When finished, the book will provide a valuable historical record of the lives of farm women in the period 1901 – 1945.
Community members who are willing to be interviewed or have letters, photographs, scrapbooks or diaries can contact Dr Ford by phone on 03 5444 7981, email to firstname.lastname@example.org or in writing to Dr Ruth Ford, History Program, La Trobe University, PO Box 199, Bendigo, Victoria 3552.
See next page for selection of letters featured in the book/…
Killara [Spring 1932, to the Women’s Bureau, the women’s pages of the Weekly Times]
‘The wattles are in bloom, and bulbs looking gay in the garden, so winter is almost past. Crops are looking wonderfully well, and we are hoping for good times in the spring. What a lift-up all will get if the harvest is good and the price. The last few years have meant hard work and little for it. One has lots to be thankful for, especially on a farm, and even on a Mallee farm.
‘Another Machree’ [ Spring 1931 to the Women’s Bureau, the women’s pages of the Weekly Times]
‘The Mallee is looking lovely now. One would never know it – everything so fresh and green. We have had a lovely rain just lately, which is so badly needed.’
Mabbella [Spring 1931 to the Women’s Bureau, the women’s pages of the Weekly Times]
‘at present there are delightful wildflowers blooming in our scrub. We have six different varieties of wattles... ‘I am a lover of nature study and animals. To go for a gallop on a good horse is one of my special pleasures, and milking cows is not a drudgery to me, but a real delight. The cows are all pets’. The drudgery starts when I have to carry three four-gallon buckets of milk up to the separator, and when separated, out to the pigs and calves
‘Blue Bonnet Also’ [Winter 1935 to the Women’s Bureau, the women’s pages of the Weekly Times]
You can have the Mallee all on your own. I’ve lived in it for twenty-one years, and we’re worse off this year than when we started. The flies, mosquitoes and dust would drive any housekeeper grey. I never see sports, dances or picture shows. As for rain, it has forgotten how... the paddocks are brown, excepting on the sand hills, where oats are sown. Cattle will soon have to stand against the wire fence to keep themselves up. We don’t live in the Mallee, we just exist.
‘Mallee Patch’ [Summer 1939 to the Women’s Bureau, the women’s pages of the Weekly Times]
The drought is still going on, and there is very little harvest this year in this part of the Mallee. It is very hard for a working man to get work. My husband has been out of work since the first week in October, and we are finding things very hard indeed
Mary Lou [1932 to the Women’s Bureau, the women’s pages of the Weekly Times]
‘We live on a farm in the North-Western Mallee, and although there is not much to be made on one at the present, there are many places worse than on a Mallee farm.

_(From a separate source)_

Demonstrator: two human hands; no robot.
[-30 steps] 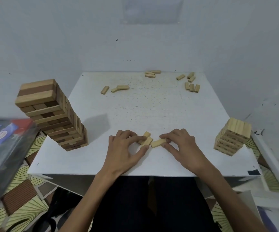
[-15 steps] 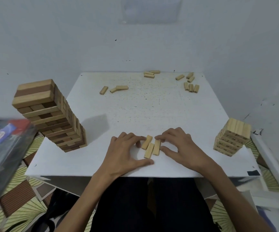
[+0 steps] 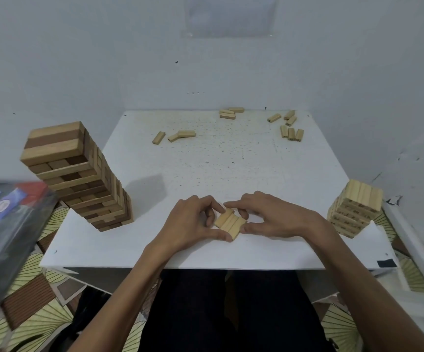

Ready money is very scarce, but one has a home and a few fowls, cows, and pigs, and not forgetting plenty of hard work and worrys (sik), but there are plenty worse off these days. We have just finished cropping, and have now declared “war on rabbits,” which are very bad at present.
‘Many Hard Times’ [1932 to the Women’s Bureau, the women’s pages of the Weekly Times]
I have lived in the Mallee for over 20 years, waiting to leave it as well off as we came. I work out in the paddock. I can drive a team in the plough as well as my husband. I cut shoots and do any farm work, but I have not driven a stripper. As my husband has not been well for years I often do his work and he does mine, though I am a long way over 50. I have a garden or, rather, a bit of one, but would like a few dahlias.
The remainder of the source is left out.